OP-ED
Levitating the Muslim Vote Never forget that people died so you could vote! BY NADIA AHMAD IT’S 1:25 A.M., SEPTEMBER 15, 2020.
I
am writing this article, which will hit mailboxes the week before the November 2020 elections. I hope so much that a voter mobilization strategy has been put in place between now and when this publication goes to press, and that you read it. The dialers. The signs. The bumper stickers. The apps. The mail-in ballots. The early voting. The voter registration. The precinct locations. The friends and family. The community. The mosques. The supersonic GOTV. The full-throttle nationwide voter mobilization strategy. But even more than that, I want to make sure that you set aside whatever you are doing and make sure to vote in this historic election. People died for the right to vote. Here and in our countries abroad. If the “I voted sticker” didn’t get you excited, then those purple thumbs should have worked.
The rights in our Constitution to speak out and to have a free press are so critical. When we are silent, we cannot have our problems magically solved. I am not sure how I went from being auto-banned from the Daily Kos (https://www.dailykos.com/) community to CBS News and the Washington Post, except by the help of God. The more people tried to silence me, the more others stood up. We formed the Muslim Delegates and Allies (https://www.muslimdelegates andallies.org/) coalition to hold our government accountable and to make our agenda as Muslims in the U.S. known.
LEVITATING THE MUSLIM VOTE The Pew Center reports statistics on partisanship and ideology. A solid twothirds of U.S. Muslims identify or lean toward the Democratic Party (66%). A far lesser amount indicate they are Republican or lean Republican (13%), while one-in-five say they prefer another party or are political independents and do not lean toward either major party. Statistically speaking, the Muslim Americans’ partisan composition has changed little over the past decade. In fact, more than other populations, they remain far more strongly Democratic than the public does as a whole. I remember last fall being in a classroom with students discussing Selma’s Bloody Sunday. Those innocent days before the pandemic. But it still felt so dreadful. Even after the canons and the guns of the Confederacy fell silent, the racism remained in place in the Jim Crow South. The Selma-to-Montgomery march was part of a series of coordinated civil rights protests that occurred in Alabama. The year was 1965. Earlier that year, in order to register Black voters in the South, protesters marched the 54-mile route from Selma to the state capital of Montgomery.

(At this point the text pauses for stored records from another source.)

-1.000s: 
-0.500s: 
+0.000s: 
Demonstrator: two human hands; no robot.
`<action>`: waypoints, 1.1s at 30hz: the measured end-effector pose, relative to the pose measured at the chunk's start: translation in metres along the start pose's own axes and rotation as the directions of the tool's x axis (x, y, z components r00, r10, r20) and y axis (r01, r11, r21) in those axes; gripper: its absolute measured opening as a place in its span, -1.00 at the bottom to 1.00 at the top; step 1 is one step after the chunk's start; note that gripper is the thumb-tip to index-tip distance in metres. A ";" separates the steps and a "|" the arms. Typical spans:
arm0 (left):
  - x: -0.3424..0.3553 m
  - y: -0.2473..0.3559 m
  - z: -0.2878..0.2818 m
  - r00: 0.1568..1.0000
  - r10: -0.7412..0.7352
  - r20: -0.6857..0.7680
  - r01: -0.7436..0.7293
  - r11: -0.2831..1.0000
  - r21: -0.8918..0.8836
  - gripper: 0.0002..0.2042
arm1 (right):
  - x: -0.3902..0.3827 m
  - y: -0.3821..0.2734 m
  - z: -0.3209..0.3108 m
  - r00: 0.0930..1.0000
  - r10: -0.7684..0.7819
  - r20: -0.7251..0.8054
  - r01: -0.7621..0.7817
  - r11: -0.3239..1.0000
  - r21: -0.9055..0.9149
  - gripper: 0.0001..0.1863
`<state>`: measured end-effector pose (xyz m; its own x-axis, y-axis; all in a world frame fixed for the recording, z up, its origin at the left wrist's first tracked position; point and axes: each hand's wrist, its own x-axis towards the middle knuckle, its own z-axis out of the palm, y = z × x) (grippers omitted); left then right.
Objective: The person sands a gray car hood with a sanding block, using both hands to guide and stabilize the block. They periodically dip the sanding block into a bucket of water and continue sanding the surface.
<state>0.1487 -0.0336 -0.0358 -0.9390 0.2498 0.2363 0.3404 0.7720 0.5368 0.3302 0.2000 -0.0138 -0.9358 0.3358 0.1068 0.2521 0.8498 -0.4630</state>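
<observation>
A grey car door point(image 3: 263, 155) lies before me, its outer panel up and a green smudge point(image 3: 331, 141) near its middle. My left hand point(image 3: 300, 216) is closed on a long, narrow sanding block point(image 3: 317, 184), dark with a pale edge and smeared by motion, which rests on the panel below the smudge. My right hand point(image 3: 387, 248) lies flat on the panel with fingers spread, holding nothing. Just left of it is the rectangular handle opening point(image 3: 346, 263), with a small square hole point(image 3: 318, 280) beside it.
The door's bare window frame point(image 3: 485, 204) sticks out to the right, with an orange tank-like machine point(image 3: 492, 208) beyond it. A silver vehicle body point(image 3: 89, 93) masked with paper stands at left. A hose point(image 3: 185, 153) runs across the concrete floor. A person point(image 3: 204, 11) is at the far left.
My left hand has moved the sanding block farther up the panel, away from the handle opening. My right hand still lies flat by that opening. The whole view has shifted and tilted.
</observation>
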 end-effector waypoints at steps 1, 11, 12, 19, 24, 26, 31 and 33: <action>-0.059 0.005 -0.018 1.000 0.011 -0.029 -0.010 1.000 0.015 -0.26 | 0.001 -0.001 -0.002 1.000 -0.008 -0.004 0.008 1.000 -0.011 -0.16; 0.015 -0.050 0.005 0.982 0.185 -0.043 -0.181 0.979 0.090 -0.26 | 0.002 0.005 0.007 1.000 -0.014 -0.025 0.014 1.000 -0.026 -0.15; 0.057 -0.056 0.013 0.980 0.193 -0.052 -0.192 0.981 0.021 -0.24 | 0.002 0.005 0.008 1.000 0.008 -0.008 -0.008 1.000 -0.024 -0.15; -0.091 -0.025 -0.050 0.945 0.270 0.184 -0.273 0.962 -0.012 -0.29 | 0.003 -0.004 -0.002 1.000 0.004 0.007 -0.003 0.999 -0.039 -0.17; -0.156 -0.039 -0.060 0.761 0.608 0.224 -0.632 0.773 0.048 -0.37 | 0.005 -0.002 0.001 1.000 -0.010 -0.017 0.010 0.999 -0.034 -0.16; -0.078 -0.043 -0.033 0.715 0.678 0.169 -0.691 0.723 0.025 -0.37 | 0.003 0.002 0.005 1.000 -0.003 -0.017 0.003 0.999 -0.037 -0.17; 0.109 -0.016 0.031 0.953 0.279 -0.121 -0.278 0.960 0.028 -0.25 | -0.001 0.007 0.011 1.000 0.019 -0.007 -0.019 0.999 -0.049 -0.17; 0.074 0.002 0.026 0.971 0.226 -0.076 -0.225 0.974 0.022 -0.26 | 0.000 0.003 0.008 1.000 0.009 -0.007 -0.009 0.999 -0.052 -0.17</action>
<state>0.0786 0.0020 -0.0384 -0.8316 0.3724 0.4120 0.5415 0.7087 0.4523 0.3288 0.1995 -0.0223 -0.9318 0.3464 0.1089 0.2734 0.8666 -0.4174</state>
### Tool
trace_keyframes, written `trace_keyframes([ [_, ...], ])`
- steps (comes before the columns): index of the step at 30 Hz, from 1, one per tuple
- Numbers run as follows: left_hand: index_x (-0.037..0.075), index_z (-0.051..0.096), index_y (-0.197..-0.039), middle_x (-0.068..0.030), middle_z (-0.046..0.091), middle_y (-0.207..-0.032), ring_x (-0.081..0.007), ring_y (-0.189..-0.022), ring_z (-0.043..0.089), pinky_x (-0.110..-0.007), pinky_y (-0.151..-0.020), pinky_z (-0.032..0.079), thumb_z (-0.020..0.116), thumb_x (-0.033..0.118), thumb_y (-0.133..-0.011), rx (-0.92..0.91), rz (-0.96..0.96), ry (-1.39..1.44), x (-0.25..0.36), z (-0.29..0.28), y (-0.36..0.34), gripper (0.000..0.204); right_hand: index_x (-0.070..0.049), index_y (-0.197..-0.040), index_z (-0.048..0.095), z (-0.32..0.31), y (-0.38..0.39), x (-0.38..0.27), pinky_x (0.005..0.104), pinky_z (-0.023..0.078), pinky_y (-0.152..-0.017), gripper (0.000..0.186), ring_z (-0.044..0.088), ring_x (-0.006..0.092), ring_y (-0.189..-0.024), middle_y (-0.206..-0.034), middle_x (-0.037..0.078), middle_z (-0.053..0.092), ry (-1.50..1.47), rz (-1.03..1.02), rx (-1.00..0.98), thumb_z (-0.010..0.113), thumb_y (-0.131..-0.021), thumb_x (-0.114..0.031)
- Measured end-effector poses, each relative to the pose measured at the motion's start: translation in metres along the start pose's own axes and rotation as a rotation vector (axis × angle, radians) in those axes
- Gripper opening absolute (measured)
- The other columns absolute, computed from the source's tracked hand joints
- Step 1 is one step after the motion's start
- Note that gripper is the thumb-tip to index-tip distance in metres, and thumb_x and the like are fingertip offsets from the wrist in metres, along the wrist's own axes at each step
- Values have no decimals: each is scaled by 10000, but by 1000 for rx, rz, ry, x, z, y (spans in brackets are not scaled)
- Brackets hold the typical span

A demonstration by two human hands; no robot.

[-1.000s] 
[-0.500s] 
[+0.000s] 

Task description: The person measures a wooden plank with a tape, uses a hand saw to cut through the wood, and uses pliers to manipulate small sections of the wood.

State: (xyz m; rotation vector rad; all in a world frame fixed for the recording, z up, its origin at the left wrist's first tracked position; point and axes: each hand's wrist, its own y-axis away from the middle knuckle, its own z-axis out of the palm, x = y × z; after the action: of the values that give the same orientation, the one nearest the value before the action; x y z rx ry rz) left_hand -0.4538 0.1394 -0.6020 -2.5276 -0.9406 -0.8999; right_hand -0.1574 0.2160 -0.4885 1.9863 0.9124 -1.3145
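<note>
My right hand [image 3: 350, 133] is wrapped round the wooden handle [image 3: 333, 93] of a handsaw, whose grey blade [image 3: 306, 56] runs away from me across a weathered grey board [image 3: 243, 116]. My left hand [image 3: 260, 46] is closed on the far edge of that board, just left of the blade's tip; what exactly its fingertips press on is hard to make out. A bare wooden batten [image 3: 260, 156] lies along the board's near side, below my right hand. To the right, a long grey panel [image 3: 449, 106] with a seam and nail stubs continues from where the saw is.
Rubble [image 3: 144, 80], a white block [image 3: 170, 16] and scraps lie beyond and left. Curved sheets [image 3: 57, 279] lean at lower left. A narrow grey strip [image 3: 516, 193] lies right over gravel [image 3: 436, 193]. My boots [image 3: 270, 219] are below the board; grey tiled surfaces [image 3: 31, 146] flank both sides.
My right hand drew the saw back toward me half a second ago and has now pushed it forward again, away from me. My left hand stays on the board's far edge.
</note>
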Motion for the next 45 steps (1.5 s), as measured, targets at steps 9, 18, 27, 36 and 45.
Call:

Those brave protesters were confronted with deadly violence from local law enforcement and White vigilante groups. After much negotiation, the National Guard protected the protestors as they completed the march to their intended destination. Those protestors, including Martin Luther King Jr. and John Lewis [later representative from Georgia], defined their generation. They were emblematic of an era. They rose against the tide of bigotry to shape the laws and uphold the principles of the Constitution. I am of the opinion that our Constitution is a living, breathing document that has space for all of us. Meanwhile, the Muslims are having their civil rights moment right now under President Donald Trump. The reckoning we are having is with how far we will go to protect our constitutional rights and the ideals enshrined in the Declaration of Independence. I figured that if people could go vote while being beaten by batons, pelted with teargas and sprayed with bullets, then we could figure out a way to the vote in the pandemic. I have caught a lot of flak for my political positions, whether about prison abolition or the Green New Deal. But it’s my faith and trust in God more than the concerns of individuals and tainted organizations that carries me through the day. 20 ISLAMIC HORIZONS NOVEMBER/DECEMBER 2020
But one thing I realized through all of my bursts of complaining about Muslim institutional powers and hierarchies was how decayed and decrepit our systems are and how much we have tolerated them. In Urdu, we have a saying, “Chorh Day [Let it be].”
IT’S 2:25 A.M. SEPTEMBER 26, 2020. I am missing my submission deadline. I wanted to share my speeches that were delivered as a part of the Muslim Delegates and Allies Assembly, which was the first official Muslim event at the Democratic National Convention and the American Muslim Democratic Caucus’s Fifth Quadrennial event. As a law professor, I am troubled by how Donald Trump is ruining our democracy and the rule of law. As a mother of three young children, I cannot stand to hear the cries of children separated from their parents at the border. As the wife of an immigrant, I cannot bear the pain of the families ripped apart by the Muslim Ban.